Black Panther (2018)

*. Near the beginning of Black Panther there’s a scene where T’Challa’s jet crosses a barrier into the fantasy realm of Wakanda and the new king says “This never gets old.”
*. The line struck me as merely hopeful. For me, at least, the Marvel Cinematic Universe (MCU) has gotten very old. In the past I’ve referred to these movies as MarvelCrap, but they’re not all bad. Overall they tend to be very well (and very expensively) produced. They are slick entertainment. But they do get old.
*. Is Black Panther very different? It was certainly marketed as something different, and the marketing worked with audiences and with critics. Even by Marvel’s impossibly high standards for box office the film was a huge success. But creatively?
*. I liked the story better than most MCU entries. The villain of the piece, Killmonger, was authentic and relatable with a compelling back story. His plan for world domination was dull, and his conflict with T’Challa seemed like a replay of Dawn of the Planet of the Apes, but at least he wasn’t trying to open a gateway to another universe.
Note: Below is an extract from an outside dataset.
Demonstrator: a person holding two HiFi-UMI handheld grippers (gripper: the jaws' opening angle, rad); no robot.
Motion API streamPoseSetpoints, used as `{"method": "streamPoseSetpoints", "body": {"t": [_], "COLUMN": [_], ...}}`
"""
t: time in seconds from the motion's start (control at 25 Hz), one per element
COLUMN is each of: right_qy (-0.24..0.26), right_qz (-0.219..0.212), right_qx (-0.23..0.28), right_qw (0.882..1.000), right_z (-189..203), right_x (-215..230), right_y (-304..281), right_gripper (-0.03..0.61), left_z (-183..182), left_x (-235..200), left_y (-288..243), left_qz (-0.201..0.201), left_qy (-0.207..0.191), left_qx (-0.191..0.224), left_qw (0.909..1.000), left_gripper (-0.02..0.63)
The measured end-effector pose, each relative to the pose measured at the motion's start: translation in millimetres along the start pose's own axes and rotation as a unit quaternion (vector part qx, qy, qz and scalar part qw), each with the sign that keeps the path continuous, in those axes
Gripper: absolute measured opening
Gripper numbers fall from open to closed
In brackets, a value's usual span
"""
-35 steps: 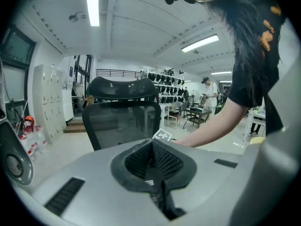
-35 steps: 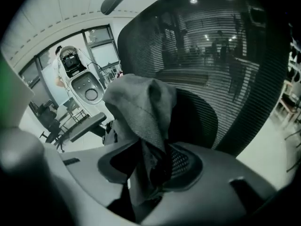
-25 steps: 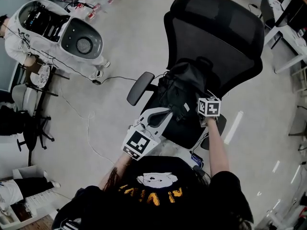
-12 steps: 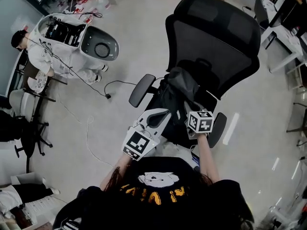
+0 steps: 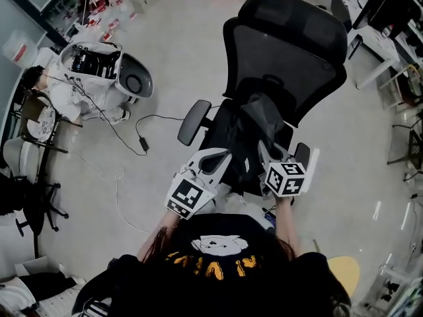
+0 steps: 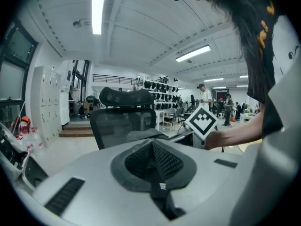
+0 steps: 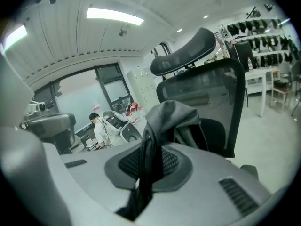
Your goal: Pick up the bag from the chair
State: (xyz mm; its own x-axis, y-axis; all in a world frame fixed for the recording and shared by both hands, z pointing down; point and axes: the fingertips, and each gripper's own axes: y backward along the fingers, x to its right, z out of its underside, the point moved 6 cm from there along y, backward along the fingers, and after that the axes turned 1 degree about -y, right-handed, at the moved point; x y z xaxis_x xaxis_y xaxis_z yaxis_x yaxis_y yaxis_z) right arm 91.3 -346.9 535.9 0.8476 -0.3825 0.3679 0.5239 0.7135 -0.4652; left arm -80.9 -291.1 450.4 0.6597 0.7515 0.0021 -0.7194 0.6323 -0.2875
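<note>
With the right gripper (image 7: pixel 149 147) clamped shut on the grey bag (image 5: pixel 262 114) - bunched over the seat of the office chair (image 5: pixel 284 51) - lift steadily upward to prevent slipping, keeping the left gripper (image 6: pixel 153 163), closed on nothing, aside.

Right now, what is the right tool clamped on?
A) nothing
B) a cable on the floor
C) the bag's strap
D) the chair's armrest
C: in the right gripper view, the right tool is shut on a dark strap that runs up to the grey bag.
</note>
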Motion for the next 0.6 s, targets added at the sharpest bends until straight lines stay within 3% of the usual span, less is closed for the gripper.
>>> {"method": "streamPoseSetpoints", "body": {"t": [0.6], "right_qy": [-0.009], "right_qz": [0.08], "right_qx": [0.105], "right_qw": [0.991], "right_z": [12], "right_x": [-105], "right_y": [101], "right_gripper": [0.012], "left_z": [28], "left_x": [13], "left_y": [79], "left_qz": [0.09], "left_qy": [-0.014], "left_qx": [0.024], "left_qw": [0.9955], "left_gripper": [0.0]}}
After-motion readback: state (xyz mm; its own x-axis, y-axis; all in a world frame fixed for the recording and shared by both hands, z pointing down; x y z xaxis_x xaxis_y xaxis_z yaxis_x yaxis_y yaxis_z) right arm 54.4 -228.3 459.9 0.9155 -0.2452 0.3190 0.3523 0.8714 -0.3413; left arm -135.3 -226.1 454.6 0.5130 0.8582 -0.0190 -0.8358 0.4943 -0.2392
I was getting sick of that.
*. The cast is excellent, highlighted by the young leads Chadwick Boseman, Michael B. Jordan, Lupita Nyong’o, Danai Gurira, and Letitia Wright. With a good script and a good cast they couldn’t go far wrong, and they didn’t.
*. There were a few negatives. For one thing, it comes in at a heavy two hours and fifteen minutes that isn’t made any lighter by the predictability and odd lack of humour. Most of the MCU movies include a few laugh lines and wisecracks, but Black Panther is mostly played straight. I counted only a couple of lighter moments.
*. The CGI also seemed generic and underwhelming. Nothing we haven’t seen a hundred times before. I suspect this may be the real problem Marvel is going to face moving forward. Where does CGI go from here? I don’t see where it has many more tricks up its sleeve. Meanwhile, the stampede of armored rhinos was just ridiculous. Where did they even come from?
*. I wonder if they got that tree full of black panthers from Paul Schrader’s Cat People. Now that would be funny!
*. Given how it was made into such a cultural moment I feel like I should say something more about this one but I just don’t feel up to it. This seemed to me to be a better than average Marvel movie, but that wasn’t enough to make up for how tired I am of the genre now and how stuck it has become in convention. Put another way, I thought it was pretty good but I almost didn’t finish watching it. This has gotten old.

2 thoughts on “Black Panther (2018)

  1. Tom Moody

    Your phrase from the Deadpool 2 review “superhero nonsense with bad language, lots of violence, and endless knowing asides” says most of it for me about the Marvel film canon. Ant Man, the last one I watched, had sprinklings of hip LA gang patois that the screenwriter probably picked up in a seminar on “writing naturalistically for an urban audience.” The scariest thing about Ant Man was the digital age-regression of Michael Douglas back to his Gordon Gecko look in the opening scene. Talk about Uncanny Valley.
    I want to say “I don’t watch these movies” but unfortunately quite a few have slipped into my awareness. Below is a quick recap:

    Actually seen:
    Toby McGuire Spider-Man 1-3
    Jessica Alba FF 1-2
    Eric Bana Hulk
    Iron Man 1-2
    Thor (breakthrough into our universe blah blah)
    X-Men 1-3
    Dr. Strange (uggh)
    Ant Man

    Avoided: all reboots of above, Cap America, Avengers, Panther, Daredevil, Deadpools

    Favorite: Kick-Ass

    Reply
    1. Alex Good Post author

      Our overlap on the Marvel films is pretty close to exact, except that I saw the first couple of Avengers movies and haven’t seen any of the Fantastic Four films. I heard they were really bad, and I was never a big fan of the comic books.

      I actually didn’t mind Ant Man and Deadpool. I got a few chuckles out of them. I don’t think any of these movies are going to last though, and it’s truly remarkable how totally they dominate the box office. So completely, in fact, that all the other studios are desperately trying to imitate the Disney/Marvel template with their various universes. There was a book I read this past year on the subject that was pretty good: The Big Picture: The Fight for the Future of Movies by Ben Fritz.

      At some point I’m sure this all has to burn itself out so we can move on to the next big thing, but I’m not sure when that’s going to happen. They can’t keep rebooting these things every few years forever.